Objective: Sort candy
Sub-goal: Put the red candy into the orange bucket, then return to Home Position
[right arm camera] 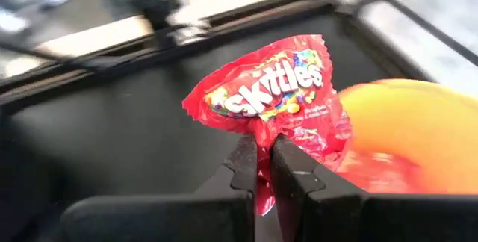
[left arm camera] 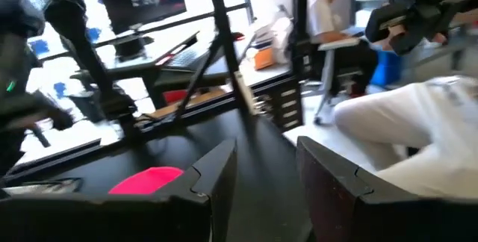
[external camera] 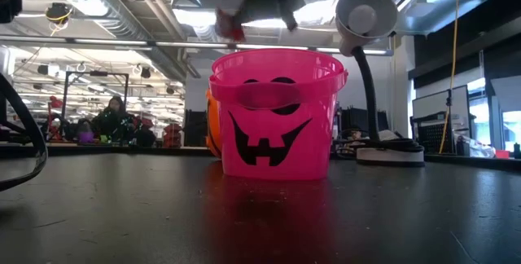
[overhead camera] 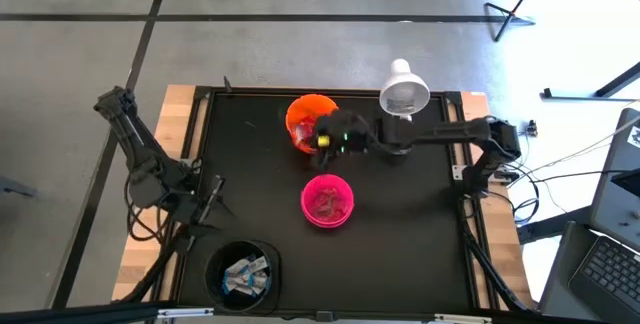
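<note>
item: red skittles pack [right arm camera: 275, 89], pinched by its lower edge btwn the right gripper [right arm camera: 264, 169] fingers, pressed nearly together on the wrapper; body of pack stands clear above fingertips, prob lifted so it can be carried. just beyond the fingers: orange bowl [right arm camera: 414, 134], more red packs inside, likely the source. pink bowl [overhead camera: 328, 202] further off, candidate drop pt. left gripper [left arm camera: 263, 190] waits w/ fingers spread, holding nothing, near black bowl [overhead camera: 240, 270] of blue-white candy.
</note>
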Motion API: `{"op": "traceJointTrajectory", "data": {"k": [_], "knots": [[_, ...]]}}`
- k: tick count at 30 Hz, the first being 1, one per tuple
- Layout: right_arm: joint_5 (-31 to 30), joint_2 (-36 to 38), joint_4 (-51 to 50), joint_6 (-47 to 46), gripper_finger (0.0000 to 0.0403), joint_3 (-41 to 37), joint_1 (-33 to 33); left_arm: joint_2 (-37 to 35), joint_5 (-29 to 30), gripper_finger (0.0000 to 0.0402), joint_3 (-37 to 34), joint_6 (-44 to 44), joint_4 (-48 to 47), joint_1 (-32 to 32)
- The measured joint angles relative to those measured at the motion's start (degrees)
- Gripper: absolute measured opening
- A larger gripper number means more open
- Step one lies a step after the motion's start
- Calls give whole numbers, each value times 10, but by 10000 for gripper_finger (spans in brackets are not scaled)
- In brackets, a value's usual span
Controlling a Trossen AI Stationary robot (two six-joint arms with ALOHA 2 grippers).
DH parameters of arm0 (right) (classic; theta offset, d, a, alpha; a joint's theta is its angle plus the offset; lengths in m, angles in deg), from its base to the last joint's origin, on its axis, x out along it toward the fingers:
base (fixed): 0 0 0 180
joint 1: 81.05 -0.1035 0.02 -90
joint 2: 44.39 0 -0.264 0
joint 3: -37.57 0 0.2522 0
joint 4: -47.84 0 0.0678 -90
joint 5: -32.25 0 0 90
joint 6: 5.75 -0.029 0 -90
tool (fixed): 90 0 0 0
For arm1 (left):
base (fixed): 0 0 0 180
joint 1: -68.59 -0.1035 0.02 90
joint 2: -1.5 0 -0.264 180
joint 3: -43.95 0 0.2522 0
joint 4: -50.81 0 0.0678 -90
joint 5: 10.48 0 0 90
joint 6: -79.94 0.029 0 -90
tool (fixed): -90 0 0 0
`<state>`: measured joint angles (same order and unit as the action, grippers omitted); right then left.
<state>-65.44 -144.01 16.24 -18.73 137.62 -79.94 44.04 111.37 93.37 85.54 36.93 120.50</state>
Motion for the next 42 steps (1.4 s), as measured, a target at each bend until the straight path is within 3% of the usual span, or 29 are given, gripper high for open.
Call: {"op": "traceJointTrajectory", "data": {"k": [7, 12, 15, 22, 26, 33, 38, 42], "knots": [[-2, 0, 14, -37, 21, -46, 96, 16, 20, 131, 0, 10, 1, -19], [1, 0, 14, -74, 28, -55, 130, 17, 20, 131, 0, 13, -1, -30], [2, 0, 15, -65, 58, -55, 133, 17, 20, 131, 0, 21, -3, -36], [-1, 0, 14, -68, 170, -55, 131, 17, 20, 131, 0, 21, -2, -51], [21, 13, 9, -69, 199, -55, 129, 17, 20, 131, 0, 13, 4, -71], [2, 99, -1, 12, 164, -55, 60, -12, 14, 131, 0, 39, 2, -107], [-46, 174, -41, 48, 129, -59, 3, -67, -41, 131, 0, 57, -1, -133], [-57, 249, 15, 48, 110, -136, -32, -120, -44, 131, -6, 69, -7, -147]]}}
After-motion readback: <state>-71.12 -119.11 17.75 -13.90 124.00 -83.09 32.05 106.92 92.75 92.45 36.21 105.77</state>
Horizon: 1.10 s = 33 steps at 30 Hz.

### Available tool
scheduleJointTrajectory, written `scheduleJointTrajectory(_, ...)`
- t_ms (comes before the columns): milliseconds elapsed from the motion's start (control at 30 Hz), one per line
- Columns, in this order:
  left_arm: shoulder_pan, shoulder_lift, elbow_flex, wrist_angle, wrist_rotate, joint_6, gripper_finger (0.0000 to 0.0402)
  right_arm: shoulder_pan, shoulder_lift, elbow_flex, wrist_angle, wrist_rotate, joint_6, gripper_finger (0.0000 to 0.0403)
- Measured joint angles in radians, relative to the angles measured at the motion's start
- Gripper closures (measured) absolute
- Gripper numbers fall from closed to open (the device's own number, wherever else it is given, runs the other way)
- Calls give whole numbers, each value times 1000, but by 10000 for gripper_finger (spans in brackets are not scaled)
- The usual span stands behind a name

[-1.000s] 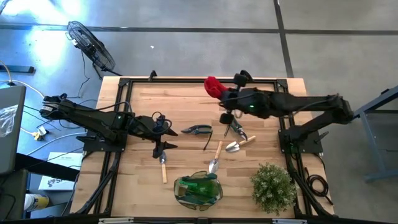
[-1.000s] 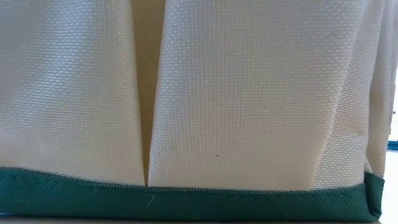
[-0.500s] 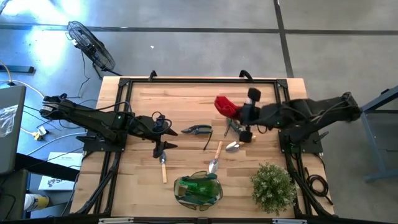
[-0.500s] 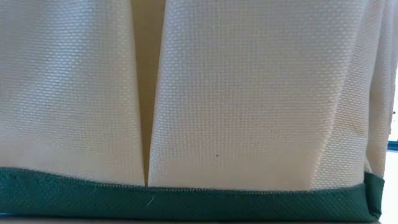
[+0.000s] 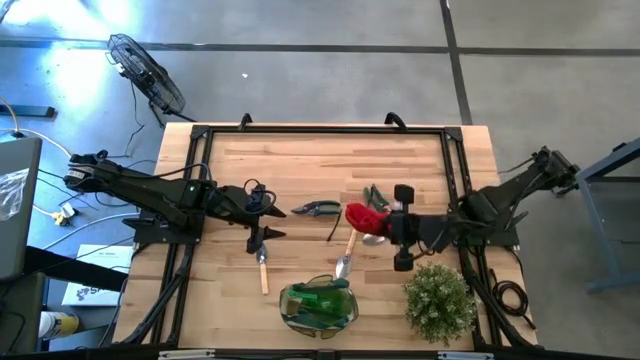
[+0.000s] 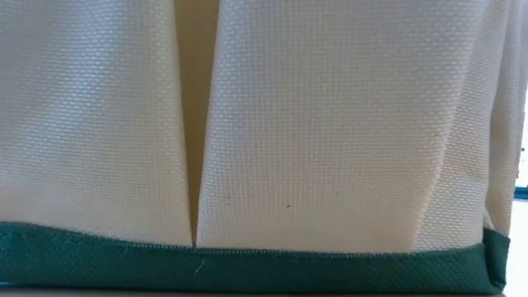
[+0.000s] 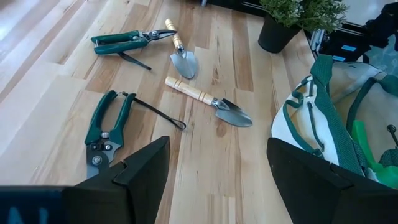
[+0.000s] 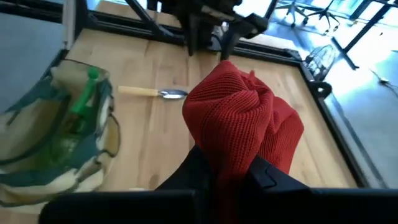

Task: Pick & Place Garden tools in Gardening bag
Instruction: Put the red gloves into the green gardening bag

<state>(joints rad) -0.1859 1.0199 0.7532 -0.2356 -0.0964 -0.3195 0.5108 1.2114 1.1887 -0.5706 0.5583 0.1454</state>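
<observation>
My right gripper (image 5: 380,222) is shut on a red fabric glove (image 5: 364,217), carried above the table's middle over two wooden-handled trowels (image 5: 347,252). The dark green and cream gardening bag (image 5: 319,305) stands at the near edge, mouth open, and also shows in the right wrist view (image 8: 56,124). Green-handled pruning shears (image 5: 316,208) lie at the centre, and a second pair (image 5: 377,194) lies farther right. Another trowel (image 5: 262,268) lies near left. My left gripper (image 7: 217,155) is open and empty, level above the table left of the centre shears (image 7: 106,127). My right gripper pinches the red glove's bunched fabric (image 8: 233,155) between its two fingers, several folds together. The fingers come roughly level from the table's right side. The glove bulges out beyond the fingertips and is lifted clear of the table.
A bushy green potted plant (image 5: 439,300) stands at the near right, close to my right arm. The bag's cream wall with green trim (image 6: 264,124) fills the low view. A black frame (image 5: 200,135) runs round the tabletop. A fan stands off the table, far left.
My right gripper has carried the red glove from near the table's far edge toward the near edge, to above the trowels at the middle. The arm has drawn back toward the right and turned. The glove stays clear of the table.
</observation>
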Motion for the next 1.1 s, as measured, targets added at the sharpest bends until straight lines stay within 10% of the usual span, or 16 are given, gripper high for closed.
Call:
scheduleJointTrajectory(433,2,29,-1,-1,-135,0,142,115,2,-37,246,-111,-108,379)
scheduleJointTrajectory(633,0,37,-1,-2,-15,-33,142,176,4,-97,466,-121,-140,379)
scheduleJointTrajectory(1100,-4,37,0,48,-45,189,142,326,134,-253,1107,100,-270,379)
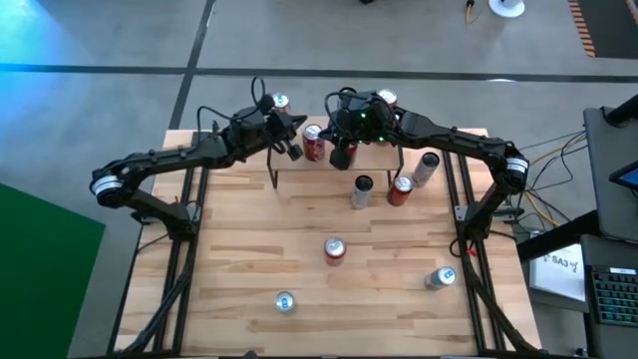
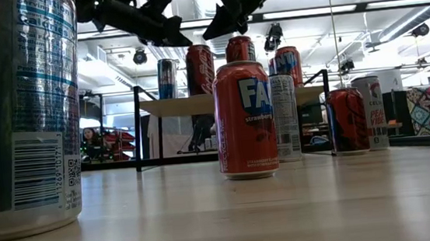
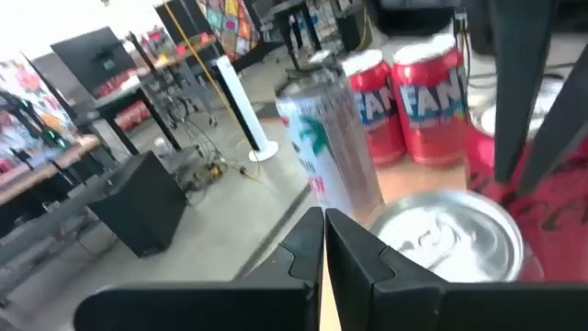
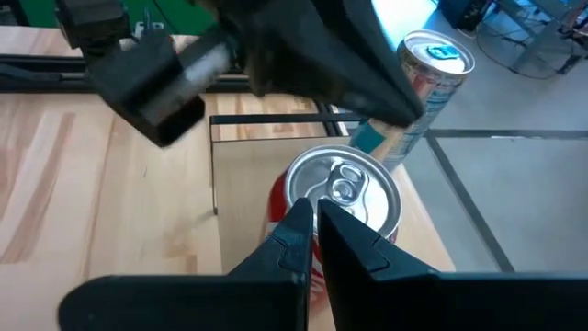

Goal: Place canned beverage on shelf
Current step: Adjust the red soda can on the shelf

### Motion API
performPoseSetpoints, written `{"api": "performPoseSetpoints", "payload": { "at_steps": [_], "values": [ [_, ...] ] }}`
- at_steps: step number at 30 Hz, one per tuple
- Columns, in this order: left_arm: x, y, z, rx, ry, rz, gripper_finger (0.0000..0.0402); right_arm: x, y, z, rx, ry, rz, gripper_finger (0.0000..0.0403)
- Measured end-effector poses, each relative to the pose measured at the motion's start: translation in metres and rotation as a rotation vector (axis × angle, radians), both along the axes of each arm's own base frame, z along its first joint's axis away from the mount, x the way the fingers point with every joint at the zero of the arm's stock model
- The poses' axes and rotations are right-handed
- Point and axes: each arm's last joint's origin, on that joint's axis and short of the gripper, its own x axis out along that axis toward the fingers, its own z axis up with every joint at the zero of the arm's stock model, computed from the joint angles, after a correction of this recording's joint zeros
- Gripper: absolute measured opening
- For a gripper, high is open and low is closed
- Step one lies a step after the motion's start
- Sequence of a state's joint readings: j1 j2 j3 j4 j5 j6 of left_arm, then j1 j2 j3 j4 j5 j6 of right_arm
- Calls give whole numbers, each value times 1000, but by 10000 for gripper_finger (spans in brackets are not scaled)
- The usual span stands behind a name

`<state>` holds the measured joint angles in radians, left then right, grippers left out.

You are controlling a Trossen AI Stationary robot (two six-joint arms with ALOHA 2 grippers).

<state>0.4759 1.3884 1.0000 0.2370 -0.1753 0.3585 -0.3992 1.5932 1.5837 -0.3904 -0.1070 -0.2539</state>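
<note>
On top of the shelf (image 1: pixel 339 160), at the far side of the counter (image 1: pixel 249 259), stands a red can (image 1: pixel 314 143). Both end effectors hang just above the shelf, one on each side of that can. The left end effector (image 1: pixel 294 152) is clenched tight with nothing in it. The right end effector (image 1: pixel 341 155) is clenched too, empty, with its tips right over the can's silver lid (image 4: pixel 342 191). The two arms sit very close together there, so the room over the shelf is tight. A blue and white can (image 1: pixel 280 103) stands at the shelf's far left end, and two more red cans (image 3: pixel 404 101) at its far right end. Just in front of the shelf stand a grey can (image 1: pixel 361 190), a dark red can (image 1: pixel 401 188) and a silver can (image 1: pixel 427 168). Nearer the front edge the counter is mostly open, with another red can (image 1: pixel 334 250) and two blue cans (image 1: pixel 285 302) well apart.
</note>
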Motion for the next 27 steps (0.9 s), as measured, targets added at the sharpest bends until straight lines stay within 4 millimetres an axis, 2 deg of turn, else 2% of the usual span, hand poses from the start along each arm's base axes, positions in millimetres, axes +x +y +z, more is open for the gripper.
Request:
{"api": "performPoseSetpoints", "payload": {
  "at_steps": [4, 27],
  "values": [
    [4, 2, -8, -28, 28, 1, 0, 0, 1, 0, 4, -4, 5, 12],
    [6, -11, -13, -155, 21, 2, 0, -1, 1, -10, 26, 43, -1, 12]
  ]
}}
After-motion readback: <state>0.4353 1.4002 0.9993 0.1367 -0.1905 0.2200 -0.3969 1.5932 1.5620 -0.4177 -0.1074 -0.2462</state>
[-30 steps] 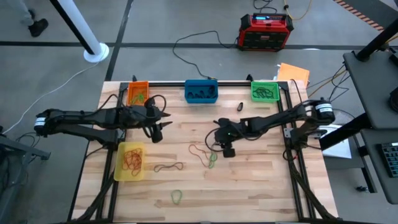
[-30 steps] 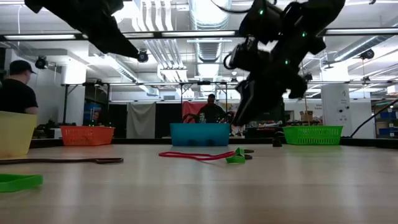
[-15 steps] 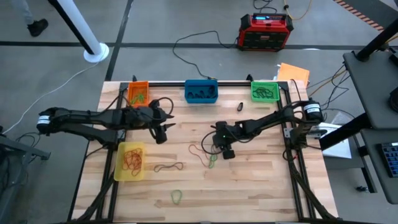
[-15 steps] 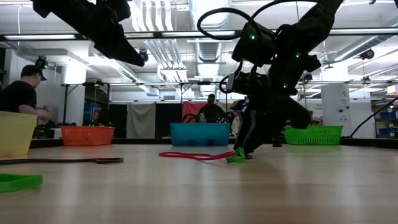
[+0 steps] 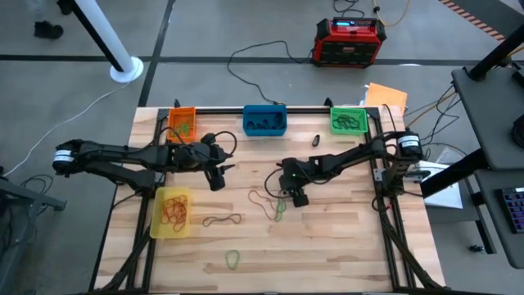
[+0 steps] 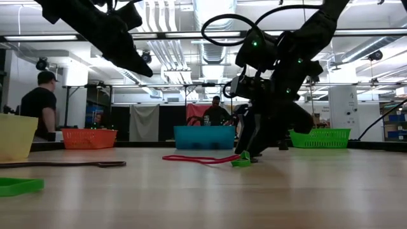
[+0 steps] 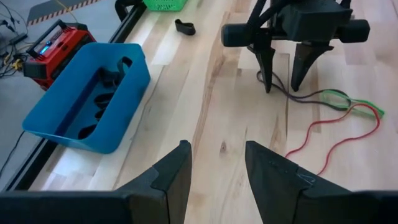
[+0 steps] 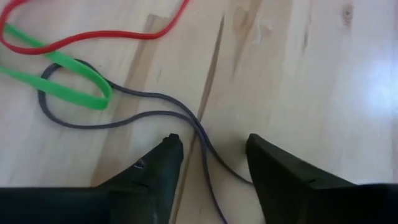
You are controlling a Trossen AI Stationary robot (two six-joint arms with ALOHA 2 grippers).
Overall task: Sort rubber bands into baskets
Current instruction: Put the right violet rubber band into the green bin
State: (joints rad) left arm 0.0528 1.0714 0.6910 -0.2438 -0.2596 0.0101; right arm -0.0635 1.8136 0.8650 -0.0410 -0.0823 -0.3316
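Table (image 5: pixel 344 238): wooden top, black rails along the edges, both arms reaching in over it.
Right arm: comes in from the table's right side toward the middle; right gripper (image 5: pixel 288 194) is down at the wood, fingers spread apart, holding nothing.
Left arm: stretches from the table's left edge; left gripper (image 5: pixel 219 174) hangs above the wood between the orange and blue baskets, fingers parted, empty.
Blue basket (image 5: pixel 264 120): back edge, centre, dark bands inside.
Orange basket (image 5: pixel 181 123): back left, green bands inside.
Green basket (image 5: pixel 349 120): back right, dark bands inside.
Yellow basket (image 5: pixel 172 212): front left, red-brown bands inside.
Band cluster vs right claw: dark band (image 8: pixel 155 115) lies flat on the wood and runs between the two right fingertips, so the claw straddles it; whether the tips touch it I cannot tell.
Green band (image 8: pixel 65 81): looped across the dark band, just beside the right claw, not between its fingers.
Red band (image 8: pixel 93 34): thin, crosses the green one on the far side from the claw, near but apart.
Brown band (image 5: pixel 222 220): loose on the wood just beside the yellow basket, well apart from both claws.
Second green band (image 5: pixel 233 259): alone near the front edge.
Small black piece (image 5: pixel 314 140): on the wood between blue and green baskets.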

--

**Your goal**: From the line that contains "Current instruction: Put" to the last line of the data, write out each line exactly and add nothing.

**Answer to the problem**:
Current instruction: Put the right violet rubber band into the green bin
State: (joints rad) left arm 0.0528 1.0714 0.6910 -0.2438 -0.2596 0.0101; right arm -0.0635 1.8136 0.8650 -0.0410 -0.0823 -0.3316
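Table (image 5: pixel 344 238): wooden top, black rails along the edges, both arms reaching in over it.
Right arm: comes in from the table's right side toward the middle; right gripper (image 5: pixel 288 194) is down at the wood, fingers spread apart, holding nothing.
Left arm: stretches from the table's left edge; left gripper (image 5: pixel 219 174) hangs above the wood between the orange and blue baskets, fingers parted, empty.
Blue basket (image 5: pixel 264 120): back edge, centre, dark bands inside.
Orange basket (image 5: pixel 181 123): back left, green bands inside.
Green basket (image 5: pixel 349 120): back right, dark bands inside.
Yellow basket (image 5: pixel 172 212): front left, red-brown bands inside.
Band cluster vs right claw: dark band (image 8: pixel 155 115) lies flat on the wood and runs between the two right fingertips, so the claw straddles it; whether the tips touch it I cannot tell.
Green band (image 8: pixel 65 81): looped across the dark band, just beside the right claw, not between its fingers.
Red band (image 8: pixel 93 34): thin, crosses the green one on the far side from the claw, near but apart.
Brown band (image 5: pixel 222 220): loose on the wood just beside the yellow basket, well apart from both claws.
Second green band (image 5: pixel 233 259): alone near the front edge.
Small black piece (image 5: pixel 314 140): on the wood between blue and green baskets.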

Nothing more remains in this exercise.